En algún artículo próximo escribiré sobre las consecuencias negativas de los excesos de confianza y de optimismo de aquel tiempo. Hoy me conformo con reivindicar aquel tiempo, aquel espíritu, aquella determinación de la que somos herederos y que, como sucede en ocasiones, podemos despilfarrar entre desidia, olvidos y revanchas mezquinas.
La reivindicación de aquel tiempo no es un ejercicio de nostalgia; es una obligación que nos impone la situación actual, porque en los momentos de mayor tensión, radicalidad y enfrentamiento, el Gobierno de Sánchez se ha empeñado en agitar con ira la camisa ensangrentada del pasado. No tuvo más sentido que el de volver a las dos Españas, aprobando una ley de memoria «democrática», permitiendo que la modificara a su gusto y la presentara a la sociedad española quien defiende, cuida y da lustre a los herederos orgullosos de la banda terrorista ETA, que hoy campean a sus anchas en el Congreso, mientras, obedeciendo a la soberbia y ambición de Sánchez, los socialistas hacen el trabajo sucio de abrir la puerta trasera a los presos de la banda terrorista.

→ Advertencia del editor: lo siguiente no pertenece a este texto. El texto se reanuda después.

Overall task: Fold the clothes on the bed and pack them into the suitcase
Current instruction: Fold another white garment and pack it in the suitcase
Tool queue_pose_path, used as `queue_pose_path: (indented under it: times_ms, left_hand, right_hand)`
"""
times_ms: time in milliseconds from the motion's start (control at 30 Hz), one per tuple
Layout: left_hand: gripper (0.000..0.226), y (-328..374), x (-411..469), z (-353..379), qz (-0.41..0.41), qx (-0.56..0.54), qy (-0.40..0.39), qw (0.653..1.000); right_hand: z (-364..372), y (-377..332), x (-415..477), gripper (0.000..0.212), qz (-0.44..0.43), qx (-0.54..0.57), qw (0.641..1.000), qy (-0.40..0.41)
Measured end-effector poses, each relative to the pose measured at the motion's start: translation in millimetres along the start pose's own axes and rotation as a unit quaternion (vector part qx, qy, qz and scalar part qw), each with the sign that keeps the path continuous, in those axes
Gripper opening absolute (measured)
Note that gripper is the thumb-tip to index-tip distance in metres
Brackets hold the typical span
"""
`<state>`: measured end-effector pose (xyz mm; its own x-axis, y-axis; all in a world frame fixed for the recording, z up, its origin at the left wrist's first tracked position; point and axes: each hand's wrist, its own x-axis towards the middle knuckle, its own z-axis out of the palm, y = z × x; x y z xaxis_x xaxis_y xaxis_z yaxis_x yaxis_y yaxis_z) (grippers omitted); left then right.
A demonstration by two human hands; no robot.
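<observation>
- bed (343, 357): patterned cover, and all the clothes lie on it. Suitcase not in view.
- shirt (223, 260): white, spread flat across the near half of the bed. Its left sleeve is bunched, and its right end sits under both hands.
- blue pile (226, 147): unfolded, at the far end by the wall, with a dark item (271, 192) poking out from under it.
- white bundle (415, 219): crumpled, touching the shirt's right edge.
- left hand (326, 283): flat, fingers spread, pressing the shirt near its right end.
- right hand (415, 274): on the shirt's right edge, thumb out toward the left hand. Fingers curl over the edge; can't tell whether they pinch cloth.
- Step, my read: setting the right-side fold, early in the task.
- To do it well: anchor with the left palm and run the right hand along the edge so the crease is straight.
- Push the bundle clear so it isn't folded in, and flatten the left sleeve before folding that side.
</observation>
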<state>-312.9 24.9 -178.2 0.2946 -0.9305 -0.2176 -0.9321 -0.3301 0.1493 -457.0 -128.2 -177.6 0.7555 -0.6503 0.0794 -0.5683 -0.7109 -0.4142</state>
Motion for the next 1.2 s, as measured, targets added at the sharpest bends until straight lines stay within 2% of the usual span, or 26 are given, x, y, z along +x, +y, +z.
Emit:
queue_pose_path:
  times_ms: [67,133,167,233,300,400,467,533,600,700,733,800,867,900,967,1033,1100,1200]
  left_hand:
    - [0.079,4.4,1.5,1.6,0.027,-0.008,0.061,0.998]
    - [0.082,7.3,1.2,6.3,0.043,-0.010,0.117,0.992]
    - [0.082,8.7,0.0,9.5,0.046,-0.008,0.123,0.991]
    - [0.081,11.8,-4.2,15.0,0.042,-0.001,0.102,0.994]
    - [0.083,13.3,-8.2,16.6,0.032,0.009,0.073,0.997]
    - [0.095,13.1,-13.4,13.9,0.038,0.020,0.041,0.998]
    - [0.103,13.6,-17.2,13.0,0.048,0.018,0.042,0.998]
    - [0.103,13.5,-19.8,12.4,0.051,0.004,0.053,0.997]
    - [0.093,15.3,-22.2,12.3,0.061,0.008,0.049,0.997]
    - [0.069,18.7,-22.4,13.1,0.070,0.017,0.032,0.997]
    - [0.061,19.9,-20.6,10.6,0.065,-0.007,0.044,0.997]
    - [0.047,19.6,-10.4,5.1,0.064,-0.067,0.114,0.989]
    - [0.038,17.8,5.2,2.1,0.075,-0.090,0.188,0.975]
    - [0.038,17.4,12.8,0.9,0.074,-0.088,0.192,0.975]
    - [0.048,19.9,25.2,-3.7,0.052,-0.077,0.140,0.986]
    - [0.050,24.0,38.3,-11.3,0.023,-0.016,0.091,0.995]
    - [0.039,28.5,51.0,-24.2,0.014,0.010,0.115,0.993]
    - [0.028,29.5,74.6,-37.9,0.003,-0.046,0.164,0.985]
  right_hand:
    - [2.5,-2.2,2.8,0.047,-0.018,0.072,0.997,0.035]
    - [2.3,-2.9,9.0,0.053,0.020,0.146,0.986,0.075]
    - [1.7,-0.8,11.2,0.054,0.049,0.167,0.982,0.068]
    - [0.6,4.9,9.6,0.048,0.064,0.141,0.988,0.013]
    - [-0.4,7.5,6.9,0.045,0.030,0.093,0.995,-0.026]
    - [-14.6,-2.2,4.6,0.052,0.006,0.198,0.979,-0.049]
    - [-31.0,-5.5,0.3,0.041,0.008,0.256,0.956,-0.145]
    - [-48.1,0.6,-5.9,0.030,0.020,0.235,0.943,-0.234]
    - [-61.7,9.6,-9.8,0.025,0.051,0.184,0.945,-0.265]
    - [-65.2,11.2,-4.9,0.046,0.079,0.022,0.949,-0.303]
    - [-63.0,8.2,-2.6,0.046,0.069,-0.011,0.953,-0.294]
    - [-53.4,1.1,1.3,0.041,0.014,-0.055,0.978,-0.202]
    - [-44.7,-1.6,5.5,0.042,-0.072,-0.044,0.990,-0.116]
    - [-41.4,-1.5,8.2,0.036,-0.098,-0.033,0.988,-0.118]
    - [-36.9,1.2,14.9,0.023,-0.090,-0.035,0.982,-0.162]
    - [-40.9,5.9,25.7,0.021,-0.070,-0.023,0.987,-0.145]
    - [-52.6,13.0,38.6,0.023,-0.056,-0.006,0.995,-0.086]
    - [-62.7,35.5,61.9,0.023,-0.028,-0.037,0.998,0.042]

Ahora dan el siguiente paso y crean una «comisión de la verdad», y hacen presidente de esa comisión, ni más ni menos, que a Baltasar Garzón, excluido de la carrera judicial y apasionado seguidor de todos los movimientos populistas iberoamericanos, a los que aconseja y de los que en parte vive.
El pasado, nuestra historia, el enfrentamiento con Israel —sin distinguir a la sociedad israelí de Netanyahu—, el ‘no a la guerra’, convertido en un arma arrojadiza contra el presidente de nuestro principal aliado, demuestran que la estrategia de frentes, de amigo-enemigo, de demócrata-facha, es un hecho tan artificial y voluntario como inevitable.
Ante esa estrategia, y en contra de aceptarla, debemos recurrir a la sociedad española, que mayoritariamente se comporta de manera tolerante y moderada, rechazando olvidar aquel tiempo en el que pudimos porque quisimos.
Adenda: supongo, por desgracia, que Andrés Trapiello puede escribir, siendo testigo, otro volumen tan imprescindible como el de «Las armas y las letras». Motivos le están dando, desde luego.